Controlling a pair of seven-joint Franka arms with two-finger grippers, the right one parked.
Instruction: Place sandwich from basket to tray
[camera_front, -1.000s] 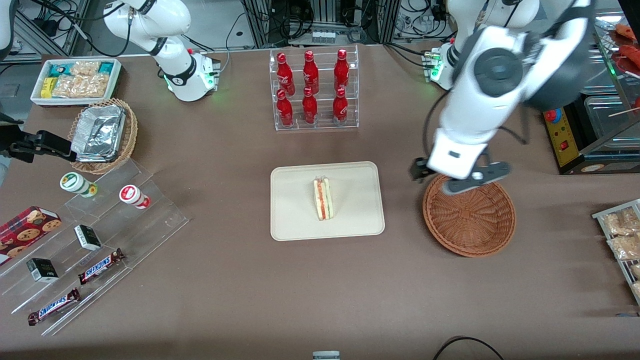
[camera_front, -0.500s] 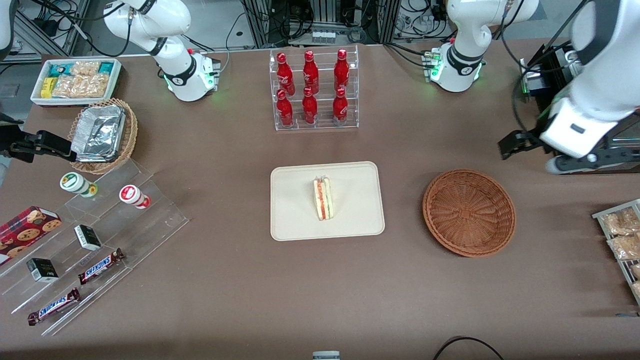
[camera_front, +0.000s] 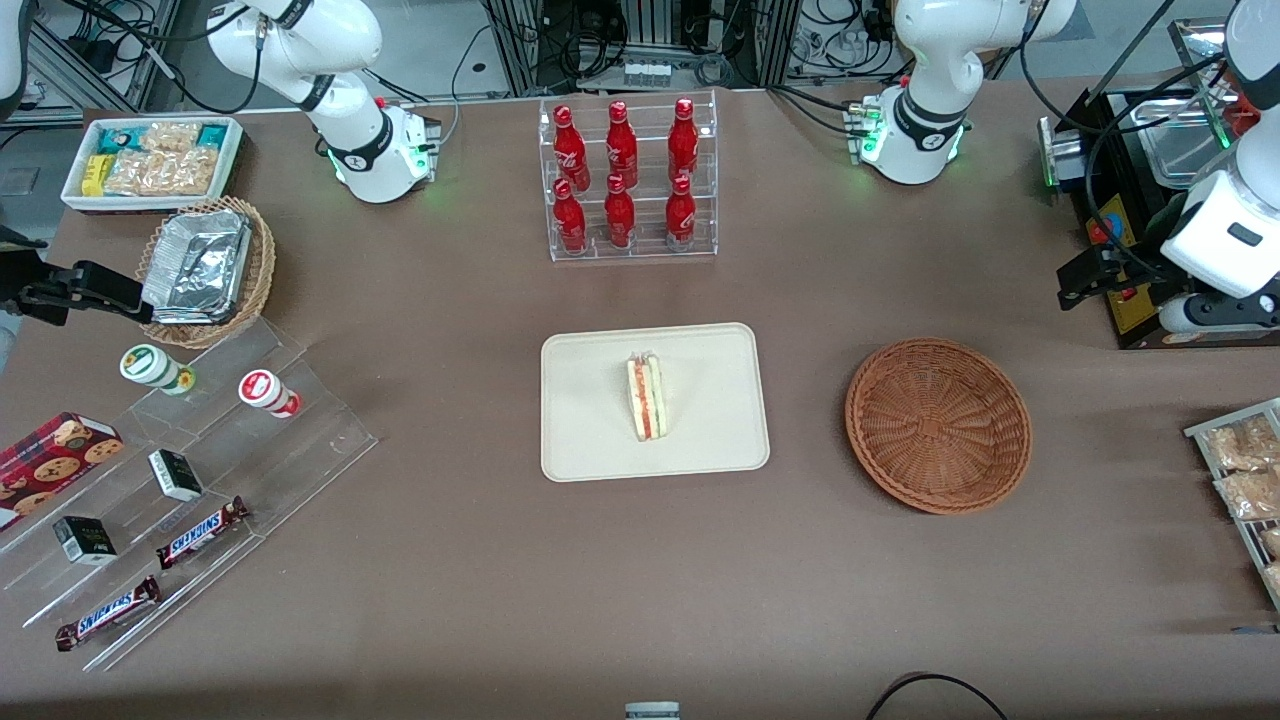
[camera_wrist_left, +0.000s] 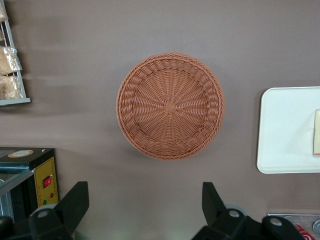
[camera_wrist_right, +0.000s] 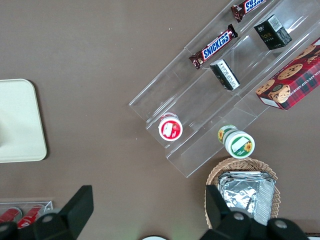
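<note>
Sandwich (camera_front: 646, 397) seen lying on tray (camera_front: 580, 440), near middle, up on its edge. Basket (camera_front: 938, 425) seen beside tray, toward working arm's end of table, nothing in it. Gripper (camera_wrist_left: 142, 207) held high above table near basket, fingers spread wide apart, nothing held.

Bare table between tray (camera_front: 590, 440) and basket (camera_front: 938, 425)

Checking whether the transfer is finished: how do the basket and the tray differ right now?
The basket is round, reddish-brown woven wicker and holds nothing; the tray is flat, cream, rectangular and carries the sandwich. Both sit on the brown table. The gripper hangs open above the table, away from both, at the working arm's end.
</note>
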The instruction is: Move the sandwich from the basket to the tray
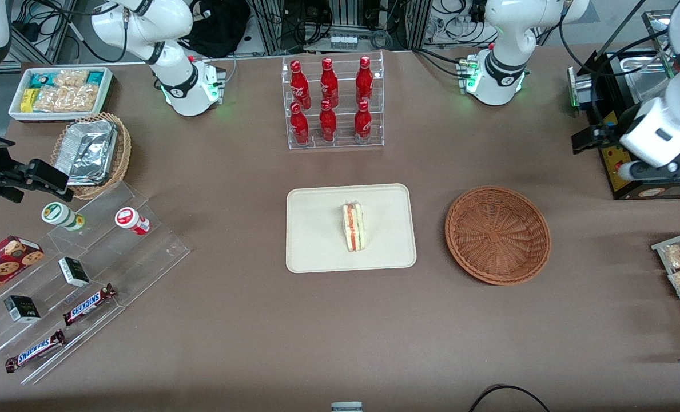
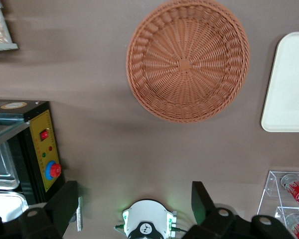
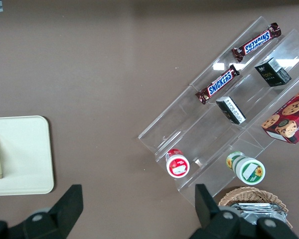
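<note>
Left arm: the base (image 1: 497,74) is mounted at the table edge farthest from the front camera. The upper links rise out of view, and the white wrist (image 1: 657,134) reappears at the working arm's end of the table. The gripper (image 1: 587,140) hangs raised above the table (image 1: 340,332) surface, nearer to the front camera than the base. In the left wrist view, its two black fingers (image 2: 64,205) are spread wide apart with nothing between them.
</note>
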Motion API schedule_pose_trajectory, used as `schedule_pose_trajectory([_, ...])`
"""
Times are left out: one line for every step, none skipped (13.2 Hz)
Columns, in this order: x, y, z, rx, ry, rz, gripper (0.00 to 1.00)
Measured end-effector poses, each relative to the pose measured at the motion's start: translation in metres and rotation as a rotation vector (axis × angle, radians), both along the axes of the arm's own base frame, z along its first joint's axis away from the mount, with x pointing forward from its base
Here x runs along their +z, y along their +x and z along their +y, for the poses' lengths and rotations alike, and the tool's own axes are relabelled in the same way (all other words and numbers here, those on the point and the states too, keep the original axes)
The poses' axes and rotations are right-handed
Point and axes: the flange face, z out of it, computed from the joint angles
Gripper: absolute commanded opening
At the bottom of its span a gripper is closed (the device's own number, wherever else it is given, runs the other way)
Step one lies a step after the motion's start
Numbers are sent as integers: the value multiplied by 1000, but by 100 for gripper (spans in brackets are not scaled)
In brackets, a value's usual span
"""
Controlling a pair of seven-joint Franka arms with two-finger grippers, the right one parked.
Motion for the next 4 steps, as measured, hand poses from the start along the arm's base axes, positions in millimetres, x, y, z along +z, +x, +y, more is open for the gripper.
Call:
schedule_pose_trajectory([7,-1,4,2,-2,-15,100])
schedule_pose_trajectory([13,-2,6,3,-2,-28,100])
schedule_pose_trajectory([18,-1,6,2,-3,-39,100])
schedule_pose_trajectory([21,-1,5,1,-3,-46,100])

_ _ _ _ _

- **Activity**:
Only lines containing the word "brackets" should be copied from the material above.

- **Task answer**:
Numbers are sent as integers: the value multiplied by 1000, but by 100 for gripper (spans in brackets are not scaled)
In brackets, a value's usual span

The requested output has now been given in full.